A Practical AoI Scheduler in IoT Networks with Relays
This work addresses the practical deployment of AoI schedulers in IoT networks, which is crucial for real-world applications with dynamic conditions and unknown traffic, though it is incremental as it builds on existing DRL methods with a novel mechanism for scalability.
The paper tackles the problem of designing a practical Age of Information (AoI) scheduler for two-hop IoT networks with relays, addressing limitations of existing methods that assume constant conditions and known traffic patterns, and proposes a novel voting mechanism based proximal policy optimization (v-PPO) algorithm that maintains linear action space for scalability. Simulation results show it outperforms both ML and traditional schedulers like DQN, MAF-MAD, MAF, and round-robin in all considered scenarios.

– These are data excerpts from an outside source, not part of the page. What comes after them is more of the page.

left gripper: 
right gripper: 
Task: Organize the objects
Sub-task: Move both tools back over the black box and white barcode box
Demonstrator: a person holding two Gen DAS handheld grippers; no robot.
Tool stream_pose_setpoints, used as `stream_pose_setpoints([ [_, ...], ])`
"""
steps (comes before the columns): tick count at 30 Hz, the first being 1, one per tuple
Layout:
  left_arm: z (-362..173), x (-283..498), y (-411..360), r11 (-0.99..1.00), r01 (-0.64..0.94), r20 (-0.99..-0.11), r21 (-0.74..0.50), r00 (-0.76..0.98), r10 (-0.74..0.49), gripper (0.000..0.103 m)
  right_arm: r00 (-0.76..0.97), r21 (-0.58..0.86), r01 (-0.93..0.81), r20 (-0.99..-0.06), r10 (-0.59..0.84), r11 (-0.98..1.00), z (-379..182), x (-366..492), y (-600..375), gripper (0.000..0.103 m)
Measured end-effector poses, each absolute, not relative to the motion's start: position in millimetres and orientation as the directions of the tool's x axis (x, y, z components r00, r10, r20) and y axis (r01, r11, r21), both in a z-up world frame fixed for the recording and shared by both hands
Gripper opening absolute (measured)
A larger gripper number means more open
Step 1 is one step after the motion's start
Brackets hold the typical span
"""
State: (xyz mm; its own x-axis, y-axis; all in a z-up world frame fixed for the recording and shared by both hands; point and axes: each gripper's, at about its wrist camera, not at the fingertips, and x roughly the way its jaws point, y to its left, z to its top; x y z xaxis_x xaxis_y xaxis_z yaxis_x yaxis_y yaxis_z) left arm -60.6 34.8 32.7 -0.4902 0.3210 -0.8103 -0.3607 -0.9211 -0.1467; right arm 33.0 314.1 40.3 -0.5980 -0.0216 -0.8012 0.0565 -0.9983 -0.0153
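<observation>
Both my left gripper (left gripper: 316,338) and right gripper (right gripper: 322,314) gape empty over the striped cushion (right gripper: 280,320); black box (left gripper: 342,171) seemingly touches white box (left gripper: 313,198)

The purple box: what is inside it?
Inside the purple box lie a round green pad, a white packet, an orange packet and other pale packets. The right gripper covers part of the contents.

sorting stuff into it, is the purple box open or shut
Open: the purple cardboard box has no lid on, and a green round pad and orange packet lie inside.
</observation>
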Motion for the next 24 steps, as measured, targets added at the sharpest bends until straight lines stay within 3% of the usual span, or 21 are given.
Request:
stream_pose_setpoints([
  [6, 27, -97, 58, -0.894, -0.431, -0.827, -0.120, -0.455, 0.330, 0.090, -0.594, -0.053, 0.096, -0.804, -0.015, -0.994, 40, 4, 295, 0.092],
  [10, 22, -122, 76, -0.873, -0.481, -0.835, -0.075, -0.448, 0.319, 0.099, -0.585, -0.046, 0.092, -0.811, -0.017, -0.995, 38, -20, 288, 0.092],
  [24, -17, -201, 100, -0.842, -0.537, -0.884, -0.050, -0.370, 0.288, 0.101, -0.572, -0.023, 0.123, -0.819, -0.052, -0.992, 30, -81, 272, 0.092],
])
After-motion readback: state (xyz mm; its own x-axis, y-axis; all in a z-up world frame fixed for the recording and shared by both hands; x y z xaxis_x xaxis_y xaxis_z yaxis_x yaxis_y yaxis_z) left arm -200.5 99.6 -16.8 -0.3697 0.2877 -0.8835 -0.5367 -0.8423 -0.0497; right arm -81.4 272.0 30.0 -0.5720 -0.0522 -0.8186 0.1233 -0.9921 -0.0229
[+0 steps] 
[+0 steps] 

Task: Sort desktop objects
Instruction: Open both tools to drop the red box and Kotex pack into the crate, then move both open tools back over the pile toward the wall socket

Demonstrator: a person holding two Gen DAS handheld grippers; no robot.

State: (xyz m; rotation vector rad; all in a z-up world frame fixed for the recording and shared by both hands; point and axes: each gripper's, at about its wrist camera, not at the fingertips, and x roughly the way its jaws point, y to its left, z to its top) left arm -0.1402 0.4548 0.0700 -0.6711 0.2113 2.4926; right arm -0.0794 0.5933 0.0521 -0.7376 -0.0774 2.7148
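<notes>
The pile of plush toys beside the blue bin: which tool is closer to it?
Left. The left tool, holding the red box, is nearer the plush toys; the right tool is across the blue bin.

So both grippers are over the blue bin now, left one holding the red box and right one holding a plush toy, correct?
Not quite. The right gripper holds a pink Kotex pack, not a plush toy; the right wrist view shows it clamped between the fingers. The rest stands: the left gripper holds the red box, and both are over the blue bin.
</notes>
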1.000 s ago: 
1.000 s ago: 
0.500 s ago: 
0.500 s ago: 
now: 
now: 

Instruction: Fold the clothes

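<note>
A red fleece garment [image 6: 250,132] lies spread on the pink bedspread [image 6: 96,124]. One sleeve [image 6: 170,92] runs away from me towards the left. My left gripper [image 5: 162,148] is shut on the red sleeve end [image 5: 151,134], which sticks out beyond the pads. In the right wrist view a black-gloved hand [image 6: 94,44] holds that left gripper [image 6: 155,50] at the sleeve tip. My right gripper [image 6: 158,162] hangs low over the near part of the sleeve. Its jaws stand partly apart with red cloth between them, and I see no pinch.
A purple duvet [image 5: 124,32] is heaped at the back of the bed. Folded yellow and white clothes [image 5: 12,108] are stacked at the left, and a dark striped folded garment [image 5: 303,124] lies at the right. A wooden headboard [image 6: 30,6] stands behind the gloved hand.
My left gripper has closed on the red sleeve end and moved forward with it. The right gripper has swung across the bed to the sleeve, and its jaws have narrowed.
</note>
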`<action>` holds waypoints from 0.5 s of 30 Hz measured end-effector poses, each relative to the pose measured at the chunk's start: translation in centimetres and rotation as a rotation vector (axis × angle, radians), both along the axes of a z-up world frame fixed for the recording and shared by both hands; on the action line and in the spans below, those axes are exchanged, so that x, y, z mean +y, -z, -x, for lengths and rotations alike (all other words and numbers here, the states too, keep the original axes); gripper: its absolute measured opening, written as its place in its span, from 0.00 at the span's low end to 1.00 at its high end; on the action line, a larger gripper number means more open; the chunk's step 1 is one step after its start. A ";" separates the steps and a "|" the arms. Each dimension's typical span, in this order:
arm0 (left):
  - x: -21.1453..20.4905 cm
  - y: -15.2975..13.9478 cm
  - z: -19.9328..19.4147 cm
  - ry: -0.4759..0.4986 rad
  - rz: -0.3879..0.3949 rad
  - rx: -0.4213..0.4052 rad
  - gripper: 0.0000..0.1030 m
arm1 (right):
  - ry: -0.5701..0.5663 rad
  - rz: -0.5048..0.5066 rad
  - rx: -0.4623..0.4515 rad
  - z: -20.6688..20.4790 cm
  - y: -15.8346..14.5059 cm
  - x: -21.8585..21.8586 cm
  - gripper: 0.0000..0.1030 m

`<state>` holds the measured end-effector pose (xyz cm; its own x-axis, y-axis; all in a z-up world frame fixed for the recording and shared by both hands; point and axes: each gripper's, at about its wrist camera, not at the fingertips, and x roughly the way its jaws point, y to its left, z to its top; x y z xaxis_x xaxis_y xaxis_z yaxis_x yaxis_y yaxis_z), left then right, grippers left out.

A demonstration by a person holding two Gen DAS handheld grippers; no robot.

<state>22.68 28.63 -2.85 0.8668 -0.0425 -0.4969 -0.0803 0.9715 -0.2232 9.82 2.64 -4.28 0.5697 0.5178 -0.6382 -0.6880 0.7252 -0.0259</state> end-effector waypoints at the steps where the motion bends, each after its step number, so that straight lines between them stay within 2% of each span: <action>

Internet of Things (IoT) networks have become ubiquitous as autonomous computing, communication and collaboration among devices become popular for accomplishing various tasks. The use of relays in IoT networks further makes it convenient to deploy IoT networks as relays provide a host of benefits, like increasing the communication range and minimizing power consumption. Existing literature on traditional AoI schedulers for such two-hop relayed IoT networks are limited because they are designed assuming constant/non-changing channel conditions and known (usually, generate-at-will) packet generation patterns. Deep reinforcement learning (DRL) algorithms have been investigated for AoI scheduling in two-hop IoT networks with relays, however, they are only applicable for small-scale IoT networks due to exponential rise in action space as the networks become large. These limitations discourage the practical utilization of AoI schedulers for IoT network deployments. This paper presents a practical AoI scheduler for two-hop IoT networks with relays that addresses the above limitations. The proposed scheduler utilizes a novel voting mechanism based proximal policy optimization (v-PPO) algorithm that maintains a linear action space, enabling it be scale well with larger IoT networks. The proposed v-PPO based AoI scheduler adapts well to changing network conditions and accounts for unknown traffic generation patterns, making it practical for real-world IoT deployments. Simulation results show that the proposed v-PPO based AoI scheduler outperforms both ML and traditional (non-ML) AoI schedulers, such as, Deep Q Network (DQN)-based AoI Scheduler, Maximal Age First-Maximal Age Difference (MAF-MAD), MAF (Maximal Age First) , and round-robin in all considered practical scenarios.